Set down exactly the lines running from the one with "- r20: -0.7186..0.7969" to the last line of the listing below, both included, and skip every picture.
****************************************
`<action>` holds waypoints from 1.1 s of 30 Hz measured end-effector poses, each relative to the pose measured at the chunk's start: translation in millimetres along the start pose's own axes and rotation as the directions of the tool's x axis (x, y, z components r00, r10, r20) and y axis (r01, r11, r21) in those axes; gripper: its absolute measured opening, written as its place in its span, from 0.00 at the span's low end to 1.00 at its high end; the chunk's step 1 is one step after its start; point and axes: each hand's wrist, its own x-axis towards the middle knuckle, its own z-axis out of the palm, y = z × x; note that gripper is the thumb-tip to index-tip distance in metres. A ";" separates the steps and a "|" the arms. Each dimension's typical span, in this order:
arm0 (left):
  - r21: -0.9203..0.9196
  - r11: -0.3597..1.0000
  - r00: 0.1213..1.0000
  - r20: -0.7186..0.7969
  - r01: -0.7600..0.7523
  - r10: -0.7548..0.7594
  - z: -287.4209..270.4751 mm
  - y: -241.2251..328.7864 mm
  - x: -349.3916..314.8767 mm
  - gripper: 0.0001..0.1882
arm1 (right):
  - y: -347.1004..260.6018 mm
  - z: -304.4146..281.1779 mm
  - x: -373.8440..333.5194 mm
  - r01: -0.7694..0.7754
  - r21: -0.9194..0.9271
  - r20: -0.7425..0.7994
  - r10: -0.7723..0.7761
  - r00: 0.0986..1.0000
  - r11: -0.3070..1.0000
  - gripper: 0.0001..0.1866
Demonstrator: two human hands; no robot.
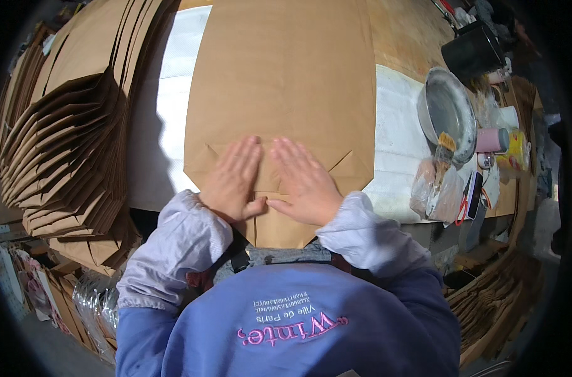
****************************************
◆ Response box:
  - r20: -0.7186..0.7969
  - r01: -0.7600..0.7523
  - r10: -0.7548..0.7594
  - z: -287.4209..270.4751 mm
  - y: -241.2251..328.7864 mm
  - x: -349.3916..314.8767 mm
  - gripper: 0.0001..0.1882
arm1 (right):
  - y: -347.1004..260.6018 mm
  - z: -304.4146..281.1779 mm
  - x: -373.8440..333.5194 mm
  - r01: -0.7694..0.7754
  - r21: -0.9194..0.9271
  - r20: -0.7425..0.7994
  - r10: -0.7723..0.7761
  - r00: 0.0986..1.0000
  - r11: -0.3070..1.0000
  - gripper: 0.0001..0.1866
Demonstrator: two human hands; no robot.

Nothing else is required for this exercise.